### [EXERCISE AIM]
Reproduce exactly, and only, the lines below from the one containing "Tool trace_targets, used" through the one containing "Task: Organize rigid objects".
* * * * * * *
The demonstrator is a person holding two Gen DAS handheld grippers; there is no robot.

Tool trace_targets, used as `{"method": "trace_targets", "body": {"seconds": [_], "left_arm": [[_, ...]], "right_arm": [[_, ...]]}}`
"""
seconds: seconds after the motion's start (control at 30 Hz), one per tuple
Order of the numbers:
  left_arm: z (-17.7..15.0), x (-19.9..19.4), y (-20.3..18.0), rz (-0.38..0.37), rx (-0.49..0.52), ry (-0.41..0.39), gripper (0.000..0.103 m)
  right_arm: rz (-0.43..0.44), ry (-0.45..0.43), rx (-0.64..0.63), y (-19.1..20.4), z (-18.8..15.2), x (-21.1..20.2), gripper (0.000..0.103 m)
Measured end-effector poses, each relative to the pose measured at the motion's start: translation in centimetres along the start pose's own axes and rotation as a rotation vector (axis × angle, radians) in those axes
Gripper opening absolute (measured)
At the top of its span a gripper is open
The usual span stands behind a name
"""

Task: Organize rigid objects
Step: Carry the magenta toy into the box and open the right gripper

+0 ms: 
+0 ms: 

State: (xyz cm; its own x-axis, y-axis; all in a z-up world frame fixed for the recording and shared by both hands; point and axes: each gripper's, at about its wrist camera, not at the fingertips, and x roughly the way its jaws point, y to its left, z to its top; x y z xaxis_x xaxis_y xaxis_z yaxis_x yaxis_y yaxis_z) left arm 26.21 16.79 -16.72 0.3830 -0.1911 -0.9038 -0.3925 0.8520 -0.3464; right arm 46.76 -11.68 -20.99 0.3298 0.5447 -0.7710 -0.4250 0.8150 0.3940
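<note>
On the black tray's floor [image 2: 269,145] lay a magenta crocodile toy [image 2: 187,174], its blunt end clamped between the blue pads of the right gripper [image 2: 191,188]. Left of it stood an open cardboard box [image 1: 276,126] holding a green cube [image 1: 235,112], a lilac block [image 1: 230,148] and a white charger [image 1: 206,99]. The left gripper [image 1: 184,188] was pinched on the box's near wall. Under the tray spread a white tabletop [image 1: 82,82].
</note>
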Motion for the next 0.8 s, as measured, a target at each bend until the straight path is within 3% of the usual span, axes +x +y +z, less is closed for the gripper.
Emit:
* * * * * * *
### [ANSWER SECTION]
Tool trace_targets, used as `{"method": "trace_targets", "body": {"seconds": [_], "left_arm": [[_, ...]], "right_arm": [[_, ...]]}}`
"""
seconds: seconds after the motion's start (control at 30 Hz), one per tuple
Order of the numbers:
  left_arm: z (-17.7..15.0), x (-19.9..19.4), y (-20.3..18.0), rz (-0.38..0.37), rx (-0.49..0.52), ry (-0.41..0.39), gripper (0.000..0.103 m)
  right_arm: rz (-0.43..0.44), ry (-0.45..0.43), rx (-0.64..0.63), y (-19.1..20.4), z (-18.8..15.2), x (-21.1..20.2), gripper (0.000..0.103 m)
Measured end-effector poses, each relative to the pose measured at the motion's start: translation in centimetres along the start pose's own axes and rotation as a rotation vector (axis × angle, radians) in those axes
Gripper opening absolute (measured)
At the top of its span a gripper is open
The usual span stands behind a name
"""

Task: Organize rigid objects

This completes the response.